Note that the name key in the field gets rewritten to value and is instead used to name the object field.

Shape of stored data

The custom input contains buttons which will add new array items with the language as the _key value. Data returned from this array will look like this:

"greeting": [
  { "_key": "en", "value": "hello" },
  { "_key": "fr", "value": "bonjour" },
]

Querying data

Using GROQ filters you can query for a specific language key like so:

*[_type == "person"] {
  "greeting": greeting[_key == "en"][0].value
}

Migrate from objects to arrays

See the migration script inside ./migrations/transformObjectToArray.js of this Repo.

Follow the instructions inside the script and set the _type and field name you wish to target.

Please take a backup first!

Why store localized field data like this?

The most popular way to store field-level translated content is in an object using the method prescribed in @sanity/language-filter. This works well and creates tidy object structures, but also create a unique field path for every unique field name, multiplied by the number of languages in your dataset.

For most people, this won't become an issue. On a very large dataset with a lot of languages, the Attribute Limit can become a concern. This plugin's arrays will use less attributes than an object once you have more than three languages.

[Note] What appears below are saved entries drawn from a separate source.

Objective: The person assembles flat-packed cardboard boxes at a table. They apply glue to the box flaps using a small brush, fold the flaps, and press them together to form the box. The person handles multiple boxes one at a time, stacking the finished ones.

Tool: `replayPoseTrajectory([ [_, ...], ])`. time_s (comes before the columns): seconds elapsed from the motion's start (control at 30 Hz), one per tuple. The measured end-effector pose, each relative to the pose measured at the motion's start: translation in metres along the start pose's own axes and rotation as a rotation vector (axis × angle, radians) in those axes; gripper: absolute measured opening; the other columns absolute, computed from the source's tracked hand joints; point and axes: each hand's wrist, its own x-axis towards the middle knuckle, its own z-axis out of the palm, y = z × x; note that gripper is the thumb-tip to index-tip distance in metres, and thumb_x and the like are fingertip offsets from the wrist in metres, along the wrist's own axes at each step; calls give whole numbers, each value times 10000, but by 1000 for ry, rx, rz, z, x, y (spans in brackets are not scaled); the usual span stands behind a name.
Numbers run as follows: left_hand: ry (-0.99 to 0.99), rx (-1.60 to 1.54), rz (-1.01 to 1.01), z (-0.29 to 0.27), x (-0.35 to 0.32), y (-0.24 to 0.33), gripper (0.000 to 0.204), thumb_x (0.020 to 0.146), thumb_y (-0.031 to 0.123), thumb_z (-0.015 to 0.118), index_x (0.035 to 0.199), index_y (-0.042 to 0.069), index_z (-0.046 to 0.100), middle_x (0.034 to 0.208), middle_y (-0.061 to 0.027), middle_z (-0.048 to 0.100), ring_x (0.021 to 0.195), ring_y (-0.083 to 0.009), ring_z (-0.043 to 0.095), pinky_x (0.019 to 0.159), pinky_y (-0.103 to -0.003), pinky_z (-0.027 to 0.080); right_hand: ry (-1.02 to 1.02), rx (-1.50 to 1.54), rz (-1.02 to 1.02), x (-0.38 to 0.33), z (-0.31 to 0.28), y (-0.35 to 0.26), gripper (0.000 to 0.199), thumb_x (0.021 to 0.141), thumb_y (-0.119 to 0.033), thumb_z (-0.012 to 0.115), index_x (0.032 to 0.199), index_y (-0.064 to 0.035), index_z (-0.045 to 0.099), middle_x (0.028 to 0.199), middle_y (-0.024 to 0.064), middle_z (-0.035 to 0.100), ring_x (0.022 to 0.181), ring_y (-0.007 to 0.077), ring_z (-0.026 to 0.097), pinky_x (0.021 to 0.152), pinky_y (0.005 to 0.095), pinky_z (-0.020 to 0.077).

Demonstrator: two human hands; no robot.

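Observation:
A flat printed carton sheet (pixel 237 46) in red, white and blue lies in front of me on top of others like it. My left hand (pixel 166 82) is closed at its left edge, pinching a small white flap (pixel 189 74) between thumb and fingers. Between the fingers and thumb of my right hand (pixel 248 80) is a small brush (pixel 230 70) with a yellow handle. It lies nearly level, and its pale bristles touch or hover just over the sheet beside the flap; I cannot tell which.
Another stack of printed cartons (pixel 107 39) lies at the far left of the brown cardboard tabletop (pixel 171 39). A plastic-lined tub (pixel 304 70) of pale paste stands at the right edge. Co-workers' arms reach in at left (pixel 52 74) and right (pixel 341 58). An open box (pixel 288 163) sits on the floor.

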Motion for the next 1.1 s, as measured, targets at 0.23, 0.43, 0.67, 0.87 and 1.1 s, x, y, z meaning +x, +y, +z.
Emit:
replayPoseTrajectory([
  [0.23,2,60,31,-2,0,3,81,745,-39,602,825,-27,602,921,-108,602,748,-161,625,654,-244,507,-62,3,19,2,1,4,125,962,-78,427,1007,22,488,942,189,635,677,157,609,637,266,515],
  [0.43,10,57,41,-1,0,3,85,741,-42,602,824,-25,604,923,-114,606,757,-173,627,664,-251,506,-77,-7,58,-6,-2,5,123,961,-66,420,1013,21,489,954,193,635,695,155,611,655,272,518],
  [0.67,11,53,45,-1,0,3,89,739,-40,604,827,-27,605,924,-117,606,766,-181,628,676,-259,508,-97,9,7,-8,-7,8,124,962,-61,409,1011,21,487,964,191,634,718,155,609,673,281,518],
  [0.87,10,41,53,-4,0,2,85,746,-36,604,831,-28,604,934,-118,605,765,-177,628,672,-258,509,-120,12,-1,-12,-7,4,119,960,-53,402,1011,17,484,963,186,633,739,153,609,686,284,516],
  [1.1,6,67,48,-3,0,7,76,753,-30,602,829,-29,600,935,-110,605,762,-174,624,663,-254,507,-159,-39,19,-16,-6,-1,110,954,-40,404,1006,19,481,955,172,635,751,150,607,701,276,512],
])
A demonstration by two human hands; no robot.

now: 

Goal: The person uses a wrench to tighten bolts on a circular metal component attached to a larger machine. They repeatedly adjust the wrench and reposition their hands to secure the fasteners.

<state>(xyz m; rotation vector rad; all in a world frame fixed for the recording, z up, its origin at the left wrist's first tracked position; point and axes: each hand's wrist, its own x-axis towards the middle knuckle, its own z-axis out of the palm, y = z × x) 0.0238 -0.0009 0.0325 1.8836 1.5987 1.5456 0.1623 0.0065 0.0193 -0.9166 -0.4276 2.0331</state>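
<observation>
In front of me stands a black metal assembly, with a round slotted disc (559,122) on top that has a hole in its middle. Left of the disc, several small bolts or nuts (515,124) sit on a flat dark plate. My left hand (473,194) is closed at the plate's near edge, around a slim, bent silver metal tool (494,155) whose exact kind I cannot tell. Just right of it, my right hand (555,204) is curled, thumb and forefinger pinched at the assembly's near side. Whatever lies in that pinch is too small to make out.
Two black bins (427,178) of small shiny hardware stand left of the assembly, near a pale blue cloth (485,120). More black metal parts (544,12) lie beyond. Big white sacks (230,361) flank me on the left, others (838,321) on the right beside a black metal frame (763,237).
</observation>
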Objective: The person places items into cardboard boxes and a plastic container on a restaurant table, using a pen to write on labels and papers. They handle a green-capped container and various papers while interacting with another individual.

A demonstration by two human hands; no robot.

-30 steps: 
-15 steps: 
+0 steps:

The same content as above, plus a third language, structed as an object of string fields looks like this:

"greeting" {
  "en": "hello",
  "fr": "bonjour",
  "es": "hola"
}

Which creates four unique query paths, one for the object and one for each language.

greeting
greeting.en
greeting.fr
greeting.es

Every language you add to every object that uses this structure will add to the number of unique query paths.

The array created by this plugin creates four query paths by default, but is not effected by the number of languages:

greeting
greeting[]
greeting[]._key
greeting[].value

By using this plugin you can safely extend the number of languages without adding any additional query paths.

MIT © Simeon Griggs See LICENSE

License

MIT-licensed. See LICENSE.

Develop & test

This plugin uses @sanity/plugin-kit with default configuration for build & watch scripts.

See Testing a plugin in Sanity Studio on how to run this plugin with hotreload in the studio.

Release new version

Run "CI & Release" workflow. Make sure to select the main branch and check "Release new version".

Semantic release will only release on configured branches, so it is safe to run release on any branch.